» Brief
Everything in the listing below needs to be returned word for word.

» Information provided
━━━━
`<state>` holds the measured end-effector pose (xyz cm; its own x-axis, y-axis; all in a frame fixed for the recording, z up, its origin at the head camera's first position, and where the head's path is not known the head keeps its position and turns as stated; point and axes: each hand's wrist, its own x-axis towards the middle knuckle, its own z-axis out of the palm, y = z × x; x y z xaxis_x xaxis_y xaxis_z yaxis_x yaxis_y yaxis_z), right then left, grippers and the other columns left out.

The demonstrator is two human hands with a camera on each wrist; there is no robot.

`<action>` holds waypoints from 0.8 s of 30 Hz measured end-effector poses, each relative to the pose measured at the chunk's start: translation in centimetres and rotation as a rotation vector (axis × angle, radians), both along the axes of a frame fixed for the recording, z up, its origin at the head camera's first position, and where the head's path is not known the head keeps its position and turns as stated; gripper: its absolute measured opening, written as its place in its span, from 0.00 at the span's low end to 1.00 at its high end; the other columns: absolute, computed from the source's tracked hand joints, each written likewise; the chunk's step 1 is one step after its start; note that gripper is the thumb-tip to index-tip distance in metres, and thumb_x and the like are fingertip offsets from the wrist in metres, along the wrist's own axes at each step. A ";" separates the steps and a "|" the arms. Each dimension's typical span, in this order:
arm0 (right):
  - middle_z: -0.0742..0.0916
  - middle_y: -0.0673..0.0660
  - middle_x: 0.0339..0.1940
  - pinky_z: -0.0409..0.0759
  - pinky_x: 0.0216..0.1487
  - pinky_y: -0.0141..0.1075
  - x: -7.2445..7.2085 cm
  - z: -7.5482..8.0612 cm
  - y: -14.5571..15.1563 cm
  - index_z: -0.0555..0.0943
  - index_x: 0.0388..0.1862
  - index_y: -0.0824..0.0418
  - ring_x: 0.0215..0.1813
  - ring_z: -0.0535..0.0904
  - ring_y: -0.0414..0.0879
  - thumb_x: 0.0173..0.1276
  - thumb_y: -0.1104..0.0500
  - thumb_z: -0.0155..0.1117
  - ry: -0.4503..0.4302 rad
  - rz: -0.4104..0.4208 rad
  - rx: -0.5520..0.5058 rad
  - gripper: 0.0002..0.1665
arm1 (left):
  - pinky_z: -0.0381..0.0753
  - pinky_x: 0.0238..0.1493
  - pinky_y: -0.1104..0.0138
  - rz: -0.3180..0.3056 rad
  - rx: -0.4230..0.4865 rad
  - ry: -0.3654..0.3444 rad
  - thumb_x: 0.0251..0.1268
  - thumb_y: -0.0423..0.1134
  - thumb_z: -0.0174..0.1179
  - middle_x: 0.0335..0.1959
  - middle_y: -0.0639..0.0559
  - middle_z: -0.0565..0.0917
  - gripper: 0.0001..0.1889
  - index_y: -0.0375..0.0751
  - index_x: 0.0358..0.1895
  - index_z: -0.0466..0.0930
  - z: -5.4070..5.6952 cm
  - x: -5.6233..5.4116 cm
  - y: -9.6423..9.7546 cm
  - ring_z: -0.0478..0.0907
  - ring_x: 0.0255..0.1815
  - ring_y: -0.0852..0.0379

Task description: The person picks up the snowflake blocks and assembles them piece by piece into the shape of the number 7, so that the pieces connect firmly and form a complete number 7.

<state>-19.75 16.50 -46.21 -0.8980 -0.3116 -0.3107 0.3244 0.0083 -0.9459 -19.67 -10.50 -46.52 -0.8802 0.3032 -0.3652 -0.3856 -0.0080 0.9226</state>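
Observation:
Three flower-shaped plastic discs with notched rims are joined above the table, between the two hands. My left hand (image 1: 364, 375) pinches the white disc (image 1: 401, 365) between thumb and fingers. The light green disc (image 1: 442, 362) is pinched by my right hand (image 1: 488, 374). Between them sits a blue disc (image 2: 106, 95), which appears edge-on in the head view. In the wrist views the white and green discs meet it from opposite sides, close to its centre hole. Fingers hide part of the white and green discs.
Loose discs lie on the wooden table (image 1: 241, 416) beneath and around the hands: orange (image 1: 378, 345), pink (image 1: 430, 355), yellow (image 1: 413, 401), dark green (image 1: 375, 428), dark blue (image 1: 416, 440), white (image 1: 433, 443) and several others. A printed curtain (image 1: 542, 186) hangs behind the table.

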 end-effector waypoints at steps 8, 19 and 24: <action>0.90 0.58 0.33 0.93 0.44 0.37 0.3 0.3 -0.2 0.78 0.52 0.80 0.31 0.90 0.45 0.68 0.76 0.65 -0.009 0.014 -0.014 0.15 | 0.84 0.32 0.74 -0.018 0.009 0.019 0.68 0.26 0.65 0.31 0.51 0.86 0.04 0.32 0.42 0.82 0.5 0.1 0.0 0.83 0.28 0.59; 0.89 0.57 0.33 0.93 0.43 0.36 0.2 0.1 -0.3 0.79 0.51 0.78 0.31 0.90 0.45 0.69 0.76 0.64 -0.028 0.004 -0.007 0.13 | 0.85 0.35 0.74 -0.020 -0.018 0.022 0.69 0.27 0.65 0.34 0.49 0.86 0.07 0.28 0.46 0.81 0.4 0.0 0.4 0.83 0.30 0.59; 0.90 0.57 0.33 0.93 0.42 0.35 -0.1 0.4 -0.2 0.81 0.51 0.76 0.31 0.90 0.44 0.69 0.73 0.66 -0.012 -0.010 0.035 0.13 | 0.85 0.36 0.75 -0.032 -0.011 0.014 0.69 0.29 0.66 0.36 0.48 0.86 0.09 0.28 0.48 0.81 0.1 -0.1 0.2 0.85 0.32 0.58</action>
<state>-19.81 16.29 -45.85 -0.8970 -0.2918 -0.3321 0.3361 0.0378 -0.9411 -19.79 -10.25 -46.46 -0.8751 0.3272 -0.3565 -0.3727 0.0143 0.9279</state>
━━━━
» Output for this task
`<state>` holds the measured end-effector pose (xyz cm; its own x-axis, y-axis; all in a frame fixed for the recording, z up, its origin at the head camera's first position, and where the head's path is not known the head keeps its position and turns as stated; point and axes: each hand's wrist, its own x-axis towards the middle knuckle, its own z-axis out of the palm, y = z × x; x y z xaxis_x xaxis_y xaxis_z yaxis_x yaxis_y yaxis_z), right then left, grippers and the other columns left out.

The demonstrator is two human hands with a camera on each wrist; there is no robot.

`<action>` holds waypoints from 0.8 s of 30 Hz measured end-effector poses, each relative to the pose measured at the chunk's start: translation in centimetres and rotation as a rotation vector (axis × angle, radians), both along the axes of a frame fixed for the recording, z up, its origin at the head camera's first position, and where the head's path is not known the head keeps its position and turns as stated; gripper: its absolute measured opening, written as its place in its span, from 0.00 at the span's low end to 1.00 at its high end; the other columns: absolute, computed from the source's tracked hand joints, each written likewise; the chunk's step 1 is one step after its start; note that gripper is the thumb-tip to index-tip distance in metres, and thumb_x and the like are fingertip offsets from the wrist in metres, along the wrist's own axes at each step. A ";" separates the steps and a "|" the arms. Each dimension's typical span, in this order:
arm0 (right):
  - middle_z: -0.0742..0.0916
  - middle_y: -0.0673..0.0660
  - middle_x: 0.0339..0.1940
  - pinky_z: -0.0409..0.0759
  - pinky_x: 0.0216..0.1487
  - pinky_y: -0.0141..0.1075
  - x: -7.2445..7.2085 cm
  - z: -7.5482..8.0612 cm
  - y: -14.5571..15.1563 cm
  - index_z: -0.0555..0.0943
  - index_x: 0.0388..0.1862
  - index_y: -0.0824..0.0418
  - ring_x: 0.0215..0.1813
  - ring_z: -0.0535..0.0904
  - ring_y: -0.0414..0.0879
  - thumb_x: 0.0173..0.1276
  - thumb_y: -0.1104..0.0500
  - thumb_z: -0.0155..0.1117
  - ry: -0.4503..0.4302 rad
  - rz: -0.4104..0.4208 rad
  - rx: -0.5520..0.5058 rad
  - gripper: 0.0002..0.1665
arm1 (left):
  - pinky_z: -0.0381..0.0753
  - pinky_x: 0.0238..0.1493
  - pinky_y: -0.1104..0.0138
  - rz: -0.3180..0.3056 rad
  - rx: -0.4230..0.4865 rad
  - ry: -0.3654..0.3444 rad
  - thumb_x: 0.0251..0.1268
  - thumb_y: -0.0423..0.1134
  - thumb_z: -0.0174..0.1179
  - middle_x: 0.0335..0.1959
  - middle_y: -0.0639..0.0559
  - middle_z: -0.0565..0.0917
  - gripper: 0.0001..0.1889
  - index_y: -0.0375..0.0751
  - index_x: 0.0358..0.1895
  - index_z: -0.0466..0.0930
  - z: -5.4070..5.6952 cm
  - x: -5.6233..5.4116 cm
  - y: -9.6423..9.7546 cm
  - ring_z: -0.0478..0.0907
  - ring_x: 0.0255..0.1815
  - ring_y: -0.0852..0.0379

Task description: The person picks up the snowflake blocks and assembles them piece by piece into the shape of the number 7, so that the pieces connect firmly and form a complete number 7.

<state>-19.75 16.50 -46.21 -0.8980 -0.3116 -0.3107 0.3244 0.0083 -0.9459 -19.67 -10.50 -46.52 -0.8802 0.3032 -0.3652 -0.3856 -0.0080 0.9226</state>
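Observation:
Three flower-shaped plastic discs with notched rims are joined above the table, between the two hands. My left hand (image 1: 364, 375) pinches the white disc (image 1: 401, 365) between thumb and fingers. The light green disc (image 1: 442, 362) is pinched by my right hand (image 1: 488, 374). Between them sits a blue disc (image 2: 106, 95), which appears edge-on in the head view. In the wrist views the white and green discs meet it from opposite sides, close to its centre hole. Fingers hide part of the white and green discs.
Loose discs lie on the wooden table (image 1: 241, 416) beneath and around the hands: orange (image 1: 378, 345), pink (image 1: 430, 355), yellow (image 1: 413, 401), dark green (image 1: 375, 428), dark blue (image 1: 416, 440), white (image 1: 433, 443) and several others. A printed curtain (image 1: 542, 186) hangs behind the table.
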
 end-effector waypoints at steps 8, 19 and 24: <action>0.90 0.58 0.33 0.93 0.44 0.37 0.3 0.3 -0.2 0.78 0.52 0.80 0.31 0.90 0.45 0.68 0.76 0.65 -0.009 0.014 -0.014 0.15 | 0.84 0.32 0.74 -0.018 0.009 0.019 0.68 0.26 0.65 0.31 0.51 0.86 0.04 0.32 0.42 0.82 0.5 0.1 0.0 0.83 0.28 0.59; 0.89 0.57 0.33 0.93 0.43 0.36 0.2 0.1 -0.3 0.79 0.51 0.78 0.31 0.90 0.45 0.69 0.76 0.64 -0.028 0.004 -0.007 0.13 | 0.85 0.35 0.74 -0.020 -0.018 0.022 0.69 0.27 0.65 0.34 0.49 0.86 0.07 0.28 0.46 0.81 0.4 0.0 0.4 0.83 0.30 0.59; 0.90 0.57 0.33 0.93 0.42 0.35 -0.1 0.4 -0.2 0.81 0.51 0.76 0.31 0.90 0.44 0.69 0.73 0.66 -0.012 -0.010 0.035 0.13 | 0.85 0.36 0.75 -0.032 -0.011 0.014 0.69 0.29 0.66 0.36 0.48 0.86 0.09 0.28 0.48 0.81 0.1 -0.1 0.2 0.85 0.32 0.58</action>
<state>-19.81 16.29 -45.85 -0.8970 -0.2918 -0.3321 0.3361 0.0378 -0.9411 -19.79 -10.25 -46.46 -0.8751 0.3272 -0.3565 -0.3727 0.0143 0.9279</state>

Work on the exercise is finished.